Exercise directions => Of the lines below, report only those that contain "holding".

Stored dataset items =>
**********
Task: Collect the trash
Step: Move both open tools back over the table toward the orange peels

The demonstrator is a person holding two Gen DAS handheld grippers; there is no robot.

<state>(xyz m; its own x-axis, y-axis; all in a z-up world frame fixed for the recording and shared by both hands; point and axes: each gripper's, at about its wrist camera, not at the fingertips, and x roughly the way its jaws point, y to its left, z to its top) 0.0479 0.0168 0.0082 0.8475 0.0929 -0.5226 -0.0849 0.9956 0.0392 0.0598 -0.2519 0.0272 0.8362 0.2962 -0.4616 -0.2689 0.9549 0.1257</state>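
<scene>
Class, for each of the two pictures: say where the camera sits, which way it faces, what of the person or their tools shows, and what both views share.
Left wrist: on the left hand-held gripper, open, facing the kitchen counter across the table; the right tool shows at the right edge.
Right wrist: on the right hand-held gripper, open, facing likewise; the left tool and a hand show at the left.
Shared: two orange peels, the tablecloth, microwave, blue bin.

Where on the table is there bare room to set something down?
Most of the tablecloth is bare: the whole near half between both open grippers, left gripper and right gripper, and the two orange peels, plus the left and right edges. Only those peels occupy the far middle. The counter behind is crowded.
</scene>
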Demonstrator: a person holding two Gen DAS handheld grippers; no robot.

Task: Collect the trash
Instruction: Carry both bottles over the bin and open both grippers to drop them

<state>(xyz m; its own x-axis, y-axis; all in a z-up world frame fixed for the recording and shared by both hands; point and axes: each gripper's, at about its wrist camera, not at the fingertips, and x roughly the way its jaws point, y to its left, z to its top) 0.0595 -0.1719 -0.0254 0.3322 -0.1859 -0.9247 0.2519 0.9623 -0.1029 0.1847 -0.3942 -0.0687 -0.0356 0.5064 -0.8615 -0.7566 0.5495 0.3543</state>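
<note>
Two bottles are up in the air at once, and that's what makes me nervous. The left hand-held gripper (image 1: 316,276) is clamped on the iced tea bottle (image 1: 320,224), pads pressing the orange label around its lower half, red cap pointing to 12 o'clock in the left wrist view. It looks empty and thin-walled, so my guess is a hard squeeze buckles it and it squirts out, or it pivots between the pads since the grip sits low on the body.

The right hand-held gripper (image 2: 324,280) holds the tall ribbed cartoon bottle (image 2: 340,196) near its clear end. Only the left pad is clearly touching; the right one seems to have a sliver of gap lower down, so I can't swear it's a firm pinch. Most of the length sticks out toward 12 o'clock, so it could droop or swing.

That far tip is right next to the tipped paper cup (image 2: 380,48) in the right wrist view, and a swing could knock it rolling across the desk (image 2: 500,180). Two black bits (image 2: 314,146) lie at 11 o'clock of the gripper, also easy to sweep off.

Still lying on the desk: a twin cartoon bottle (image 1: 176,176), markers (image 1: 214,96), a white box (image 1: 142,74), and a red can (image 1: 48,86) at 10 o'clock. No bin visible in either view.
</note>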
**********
Written solution =>
The demonstrator is a person holding two Gen DAS handheld grippers; there is no robot.
Demonstrator: a person holding two Gen DAS handheld grippers; no robot.

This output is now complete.